TruUCAR

TruUCAR is our proprietary technology platform designed for generating high-quality allogeneic CAR-T therapies that can be administered "off-the-shelf". Unlike autologous CAR-T therapies, these products use T cells from non-HLA-matched healthy donors, making them readily available to treat cancer patients, including those who are less suitable for, or have relapsed after, autologous CAR-T cell therapy as well as those with rapidly progressing cancer.

To address the challenge of host-versus-graft rejection (HvG), we are engineering T cells to express a CAR that specifically targets a patient's own T and natural killer (NK) cells (alloreactive killer cells) that would otherwise be directed against the foreign, or allogeneic, CAR-T cells, resulting in rejection by the patient without affecting the recovery of other immune cell compartments during treatment.

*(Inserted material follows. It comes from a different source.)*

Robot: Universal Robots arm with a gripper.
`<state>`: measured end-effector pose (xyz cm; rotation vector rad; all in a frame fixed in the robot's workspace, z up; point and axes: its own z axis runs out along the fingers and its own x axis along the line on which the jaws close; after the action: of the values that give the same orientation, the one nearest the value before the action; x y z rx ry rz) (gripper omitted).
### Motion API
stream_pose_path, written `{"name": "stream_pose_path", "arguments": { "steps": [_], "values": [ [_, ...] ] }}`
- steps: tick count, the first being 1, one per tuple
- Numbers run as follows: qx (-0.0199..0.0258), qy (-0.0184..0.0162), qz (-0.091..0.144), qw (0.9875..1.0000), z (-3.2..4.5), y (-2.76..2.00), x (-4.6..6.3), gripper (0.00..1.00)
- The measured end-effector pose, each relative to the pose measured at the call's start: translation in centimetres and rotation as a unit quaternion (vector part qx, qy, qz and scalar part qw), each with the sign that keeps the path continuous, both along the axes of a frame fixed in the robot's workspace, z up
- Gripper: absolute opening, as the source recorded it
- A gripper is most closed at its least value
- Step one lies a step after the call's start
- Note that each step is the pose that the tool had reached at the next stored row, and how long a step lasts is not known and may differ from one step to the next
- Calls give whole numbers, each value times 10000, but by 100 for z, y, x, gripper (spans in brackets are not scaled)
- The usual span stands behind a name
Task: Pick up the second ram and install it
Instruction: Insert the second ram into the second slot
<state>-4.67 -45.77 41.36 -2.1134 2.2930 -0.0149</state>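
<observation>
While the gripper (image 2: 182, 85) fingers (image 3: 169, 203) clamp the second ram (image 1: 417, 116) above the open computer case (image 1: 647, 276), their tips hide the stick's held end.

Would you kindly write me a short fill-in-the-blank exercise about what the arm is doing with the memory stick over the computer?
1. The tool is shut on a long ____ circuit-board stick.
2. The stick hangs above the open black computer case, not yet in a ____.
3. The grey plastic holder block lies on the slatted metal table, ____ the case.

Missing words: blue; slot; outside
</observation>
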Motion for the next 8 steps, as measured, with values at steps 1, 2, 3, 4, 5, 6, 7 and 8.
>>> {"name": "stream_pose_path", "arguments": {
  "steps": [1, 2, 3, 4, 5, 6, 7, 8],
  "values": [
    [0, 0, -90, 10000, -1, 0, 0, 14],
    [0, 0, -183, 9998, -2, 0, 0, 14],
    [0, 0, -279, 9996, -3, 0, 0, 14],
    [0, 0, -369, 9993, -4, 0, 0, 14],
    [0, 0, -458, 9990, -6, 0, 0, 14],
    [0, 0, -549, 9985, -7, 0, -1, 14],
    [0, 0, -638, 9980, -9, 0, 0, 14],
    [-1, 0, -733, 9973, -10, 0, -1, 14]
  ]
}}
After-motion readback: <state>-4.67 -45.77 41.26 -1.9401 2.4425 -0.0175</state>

This feature is designed to allow our allogeneic cell therapies to survive in a patient’s immune system for longer.

To reduce the possibility of graft-versus-host disease GvHD from allogeneic T cells, we are exploring the use of CRISPR/Cas9 to disrupt the T cell receptor alpha constant (TRAC) locus to eliminate surface expression of the TCR complex of our TruUCAR product candidates. Furthermore, to eliminate potential fratricide (self-killing of CAR-T cells during the production process), we utilize CRISPR/Cas9 to disrupt CD7, a pan T and NK marker on the CAR-T cells.